Léon Bloy, Histoires désobligeantes
IX – Terrible châtiment d’un dentiste
[…]
L’ivresse des premiers jours ne fut qu’un répit. Les fines cornes du croissant de la lune de miel des nouveaux époux n’avaient pas encore cessé de piquer l’azur, qu’il se produisit un germe de tribulation.
Alcibiade, un matin, découvrit le portrait du marchand de parapluies. Oh ! une simple photographie qu’Antoinette avait innocemment acceptée de lui lorsqu’elle se croyait à la veille de l’épouser.
Le dentiste outré de fureur la mit en pièce aussitôt sous les yeux de sa femme que cette violence révolta, bien que la relique ne lui parût pas fort précieuse.
Mais en même temps, – parce qu’il est impossible de détruire quoi que ce soit, – l’image hostile qui n’existait auparavant sur le papier que comme le reflet visible de l’un des fragments de l’indiscernable Cliché photographique dont l’univers est enveloppé, s’alla fixer dans la mémoire soudainement impressionnée de Mme Gerbillon.
Hantée, dès lors, par ce défunt dont le souvenir lui étaiti devenu presque indifférent, elle ne vit plus que lui, le vit sans cesse, le respira, l’exhala par tous ses pores, en satura par tous ses effluves son triste mari qui fut, à son tour, surpris et désespéré de toujours trouver ce cadavre entre elle et lui.
[…]
XVIII – Le téléphone de Calypso
J’ouvre ici une parenthèse, complètement inutile d’ailleurs, pour déclarer que le téléphone est une de mes haines.
Je prétends qu’il est immoral de se parler de si loin, et que l’instrument susdit est une mécanique infernale.
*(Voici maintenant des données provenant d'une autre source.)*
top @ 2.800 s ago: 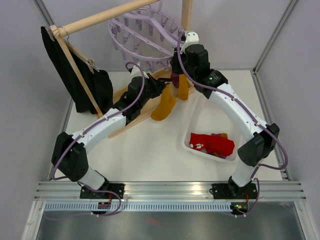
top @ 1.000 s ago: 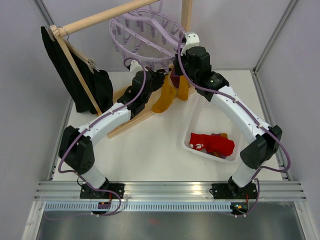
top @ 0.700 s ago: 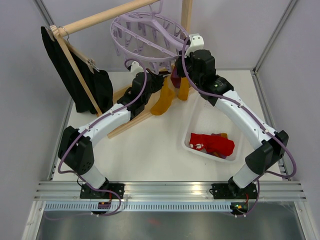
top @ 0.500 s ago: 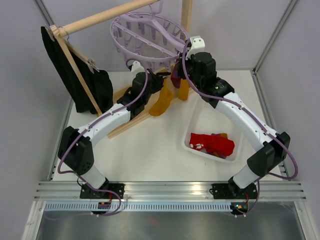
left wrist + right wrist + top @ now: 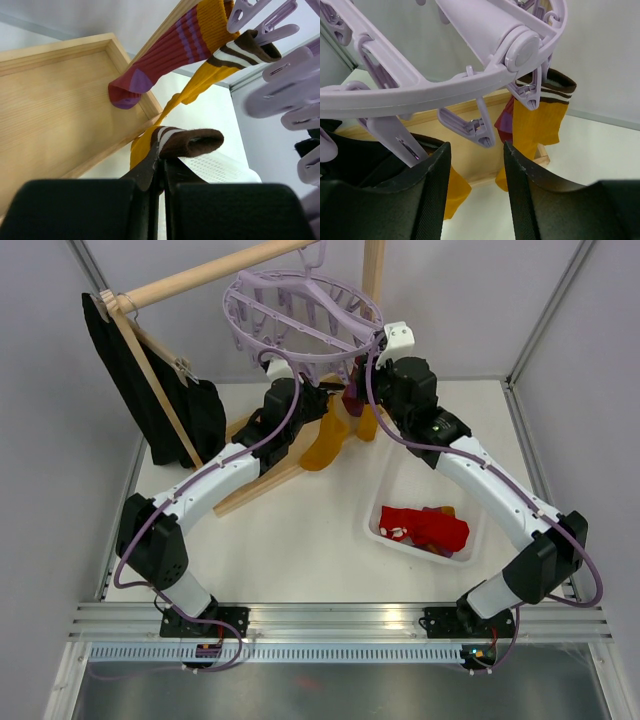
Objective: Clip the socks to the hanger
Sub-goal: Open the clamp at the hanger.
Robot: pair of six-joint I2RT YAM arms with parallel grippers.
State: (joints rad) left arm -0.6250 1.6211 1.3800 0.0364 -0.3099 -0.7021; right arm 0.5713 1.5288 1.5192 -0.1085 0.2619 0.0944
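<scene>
Progress partway: yellow sock [image 5: 540, 117] and maroon sock [image 5: 165, 55] pegged on the purple hanger [image 5: 300, 305]. Second yellow sock [image 5: 187, 142] pinched by its brown cuff in the left gripper [image 5: 161, 165], near the pegs, not yet clipped. Right gripper [image 5: 475, 150] spread apart, empty, just below a free peg [image 5: 470, 127]. Red socks [image 5: 425, 525] waiting in the basket [image 5: 372, 525]. Tight under the ring, wooden frame [image 5: 60, 115] close behind; freer room over the table [image 5: 300, 540] toward the bases.

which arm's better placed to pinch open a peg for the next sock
Right: the right gripper, open, sits just below a free peg of the hanger. The left gripper is shut on the brown cuff of a yellow sock.
</scene>
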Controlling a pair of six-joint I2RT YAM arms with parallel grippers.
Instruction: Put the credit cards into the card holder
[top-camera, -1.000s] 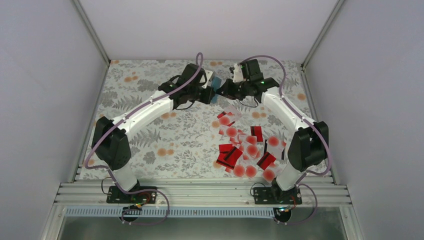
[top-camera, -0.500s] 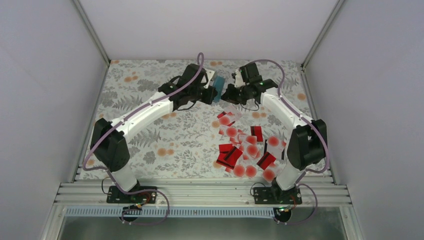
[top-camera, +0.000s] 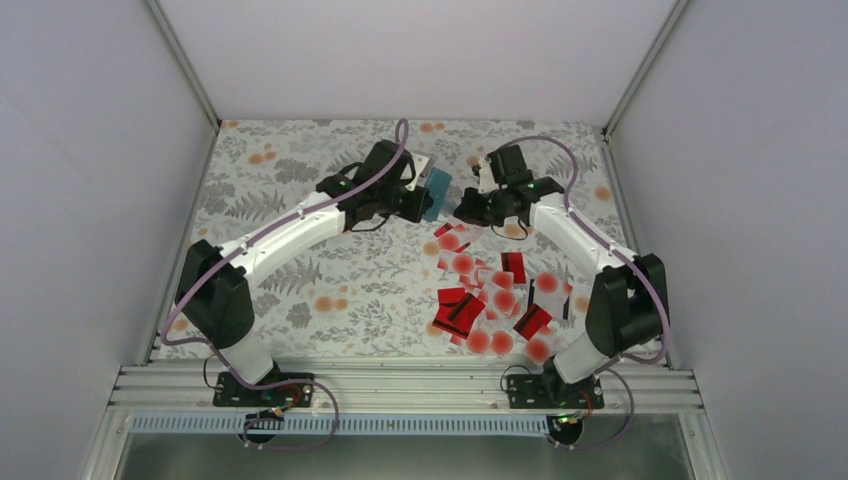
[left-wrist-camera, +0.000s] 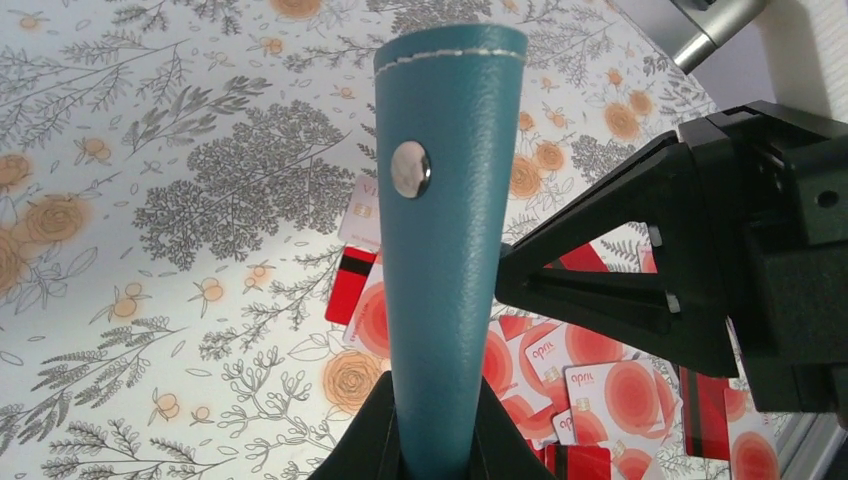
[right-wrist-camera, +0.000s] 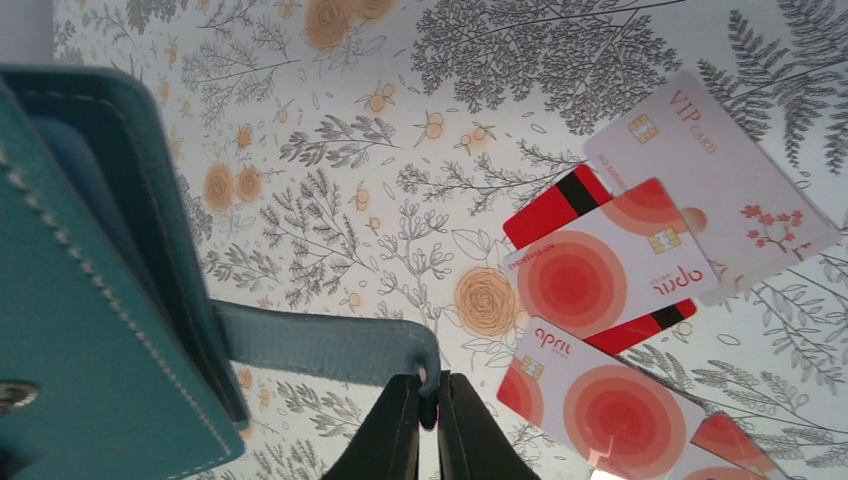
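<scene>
The teal-blue card holder (top-camera: 437, 191) hangs in the air between my two grippers, above the far middle of the table. My left gripper (top-camera: 420, 200) is shut on its lower edge; in the left wrist view the holder (left-wrist-camera: 450, 250) stands upright out of my gripper (left-wrist-camera: 437, 440), snap showing. My right gripper (top-camera: 463, 208) is shut on the tip of its lighter blue flap (right-wrist-camera: 320, 345), pinched between my fingers (right-wrist-camera: 428, 410), so the holder (right-wrist-camera: 90, 330) is pulled open. The credit cards (top-camera: 490, 300) lie in a loose pile on the cloth below and nearer; several show in the right wrist view (right-wrist-camera: 590, 270) and the left wrist view (left-wrist-camera: 600, 385).
The flowered tablecloth (top-camera: 300, 270) covers the table. White walls with metal corner posts (top-camera: 185, 60) close in the left, back and right sides. A white VIP card (right-wrist-camera: 720, 190) lies at the far edge of the pile.
Both grippers have moved a little nearer and to the right together, carrying the card holder towards the card pile. The holds have not changed.
</scene>
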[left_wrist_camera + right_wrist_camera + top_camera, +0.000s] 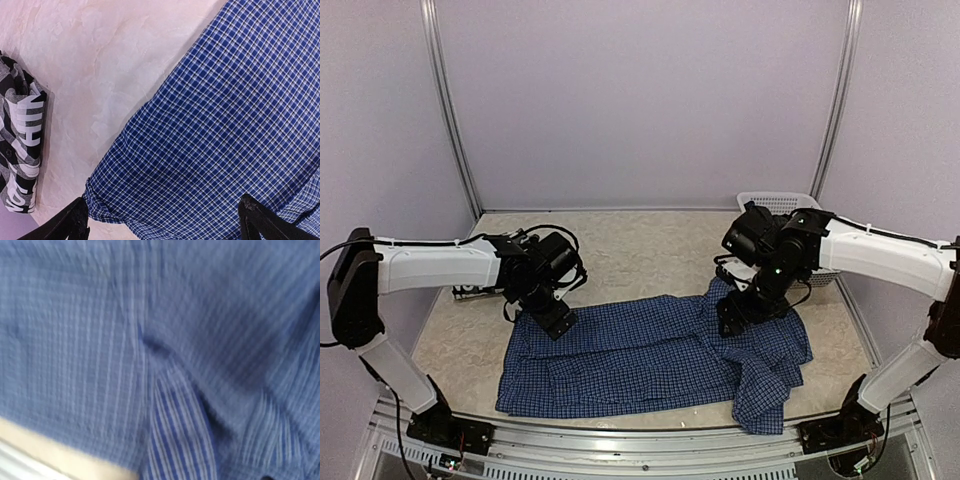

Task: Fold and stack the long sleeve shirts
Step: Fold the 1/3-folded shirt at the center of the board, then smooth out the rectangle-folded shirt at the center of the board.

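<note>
The blue check shirt [650, 355] lies spread out on the table, with its right side rumpled and a sleeve hanging toward the front edge. It fills the left wrist view [225, 125] and, blurred, the right wrist view [150, 340]. My left gripper [555, 322] hovers over the shirt's far left corner, open and empty, its fingertips [80, 220] wide apart. My right gripper [732, 318] is down at the shirt's far right part, and its fingers are hidden. The folded black-and-white plaid shirt [22, 150] lies left of the blue one, mostly behind the left arm [470, 292].
A white plastic basket [790, 205] stands at the back right, behind the right arm. The table surface [640, 250] is pale marble with a metal rail along the front edge. Purple walls enclose the back and sides.
</note>
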Robot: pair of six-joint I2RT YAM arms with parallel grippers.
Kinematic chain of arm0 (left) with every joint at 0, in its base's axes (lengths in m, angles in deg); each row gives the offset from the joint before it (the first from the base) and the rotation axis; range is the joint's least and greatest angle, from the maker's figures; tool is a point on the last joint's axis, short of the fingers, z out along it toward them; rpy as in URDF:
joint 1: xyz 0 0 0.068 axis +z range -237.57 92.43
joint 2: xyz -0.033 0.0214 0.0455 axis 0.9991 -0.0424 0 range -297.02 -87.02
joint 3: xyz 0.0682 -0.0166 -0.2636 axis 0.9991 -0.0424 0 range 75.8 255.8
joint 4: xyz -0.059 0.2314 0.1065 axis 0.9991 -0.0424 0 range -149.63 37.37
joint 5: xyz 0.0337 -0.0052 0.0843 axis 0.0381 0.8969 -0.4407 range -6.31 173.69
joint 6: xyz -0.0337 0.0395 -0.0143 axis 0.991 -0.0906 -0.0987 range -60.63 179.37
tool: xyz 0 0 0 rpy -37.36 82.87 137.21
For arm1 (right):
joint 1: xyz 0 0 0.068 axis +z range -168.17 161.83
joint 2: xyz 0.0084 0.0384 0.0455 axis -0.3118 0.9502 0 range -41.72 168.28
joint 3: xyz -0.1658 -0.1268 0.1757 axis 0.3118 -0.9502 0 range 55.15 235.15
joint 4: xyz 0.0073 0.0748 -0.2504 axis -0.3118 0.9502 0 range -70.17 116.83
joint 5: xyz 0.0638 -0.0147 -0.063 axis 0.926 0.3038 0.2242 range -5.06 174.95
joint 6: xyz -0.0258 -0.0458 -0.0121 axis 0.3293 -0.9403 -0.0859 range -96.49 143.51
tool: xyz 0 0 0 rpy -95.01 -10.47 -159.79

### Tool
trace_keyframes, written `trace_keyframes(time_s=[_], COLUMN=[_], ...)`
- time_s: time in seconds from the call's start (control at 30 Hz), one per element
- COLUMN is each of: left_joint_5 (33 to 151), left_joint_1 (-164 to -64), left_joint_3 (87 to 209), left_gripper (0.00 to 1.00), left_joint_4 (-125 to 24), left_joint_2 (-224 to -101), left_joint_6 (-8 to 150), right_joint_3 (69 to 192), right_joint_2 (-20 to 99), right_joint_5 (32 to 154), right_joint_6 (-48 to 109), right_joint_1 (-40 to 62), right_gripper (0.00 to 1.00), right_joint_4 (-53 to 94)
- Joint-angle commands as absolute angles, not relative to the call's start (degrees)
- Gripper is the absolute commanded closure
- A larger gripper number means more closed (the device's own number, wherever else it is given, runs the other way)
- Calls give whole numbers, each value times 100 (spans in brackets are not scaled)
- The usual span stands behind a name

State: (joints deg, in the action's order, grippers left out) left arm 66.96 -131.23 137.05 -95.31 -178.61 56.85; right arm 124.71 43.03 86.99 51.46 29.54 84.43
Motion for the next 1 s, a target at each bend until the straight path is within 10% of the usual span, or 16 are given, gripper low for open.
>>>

Il est bien entendu que je ne puis alléguer aucune preuve de l’origine ténébreuse de cet allonge-voix et que je suis incapable de documenter mon affirmation. Mais j’en appelle aux gens de bonne foi et d’esprit ferme qui en ont usé.
Le bruissement de larve qui précède l’entretien n’est-il pas comme un avertissement qu’on va pénétrer dans quelque confins réservé où la terreur, peut-être, surabonde… si on savait ?
Et l’horrible déformation des sons humains qu’on croirait étirés sous un laminoir, qui ont l’air de n’arriver à l’oreille qu’à force de se distendre monstrueusement, n’est-elle pas aussi quelque chose d’un peu panique ?
Il y a peu de jours, un vieux garçon de bains scientifiques, appointé spécialement pour le massage des découvertes utiles, au hammam d’un puissant journal, célébrait la gloire d’une usine anglaise qui venait d’exterminer l’Ecriture.
Il paraît qu’une lumineuse machine va destituer la main des hommes qui n’auront plus du tout besoin d’écrire, et le fantoche invitait naturellement plusieurs peuples à se réjouir d’un tel progrès.
J’imagine que le téléphone est un attentat plus grave, puisqu’il avilit la Parole même.